ACTIVITY => No pictures belong in the copy, but every line of the material below must be reproduced exactly.

_ _ _ _ _ _ _

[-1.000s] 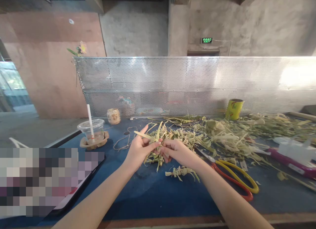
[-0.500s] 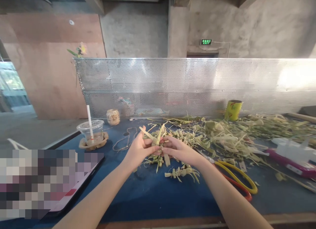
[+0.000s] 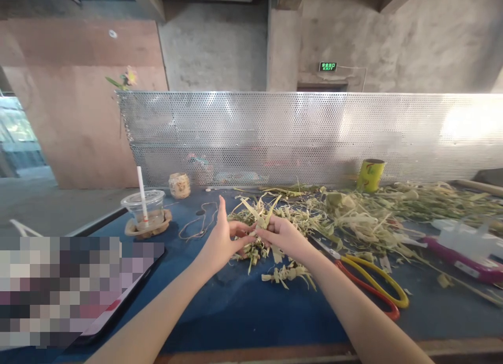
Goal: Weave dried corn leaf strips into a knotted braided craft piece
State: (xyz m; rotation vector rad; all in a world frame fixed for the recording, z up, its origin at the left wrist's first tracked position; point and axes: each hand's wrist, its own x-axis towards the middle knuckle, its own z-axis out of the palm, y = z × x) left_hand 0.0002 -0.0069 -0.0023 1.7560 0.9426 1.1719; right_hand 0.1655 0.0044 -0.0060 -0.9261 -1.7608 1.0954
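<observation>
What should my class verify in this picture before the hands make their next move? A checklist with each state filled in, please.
1. Right hand has a grip on the folded leaf piece: ok, it seems pinched at the fingertips.
2. Left hand grips it too: cannot tell, the contact is too small to make out.
3. Scissors apart from both hands: ok, lying to the right of the right hand.
4. Plastic cup upright: ok.
5. Table free of loose leaf scraps: not ok, they lie heaped around the hands.
</observation>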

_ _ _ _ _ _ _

TASK OUTPUT =>
[-1.000s] 
[-0.500s] 
[+0.000s] 
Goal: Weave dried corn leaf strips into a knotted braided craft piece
State: (xyz m; rotation vector rad; all in a world frame fixed for the recording, z up, its origin at the left wrist's first tracked position; point and axes: each hand's wrist, its own x-axis towards the middle knuckle, its own z-axis out of the palm, y = z × x) left_hand 0.0002 -0.0069 -0.0023 1.7560 0.9426 1.1719; right_hand 0.1655 0.0044 -0.0060 -0.9261 -1.7608 1.0954
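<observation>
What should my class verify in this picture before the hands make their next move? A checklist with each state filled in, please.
1. Right hand has a grip on the folded leaf piece: ok, it seems pinched at the fingertips.
2. Left hand grips it too: cannot tell, the contact is too small to make out.
3. Scissors apart from both hands: ok, lying to the right of the right hand.
4. Plastic cup upright: ok.
5. Table free of loose leaf scraps: not ok, they lie heaped around the hands.
</observation>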

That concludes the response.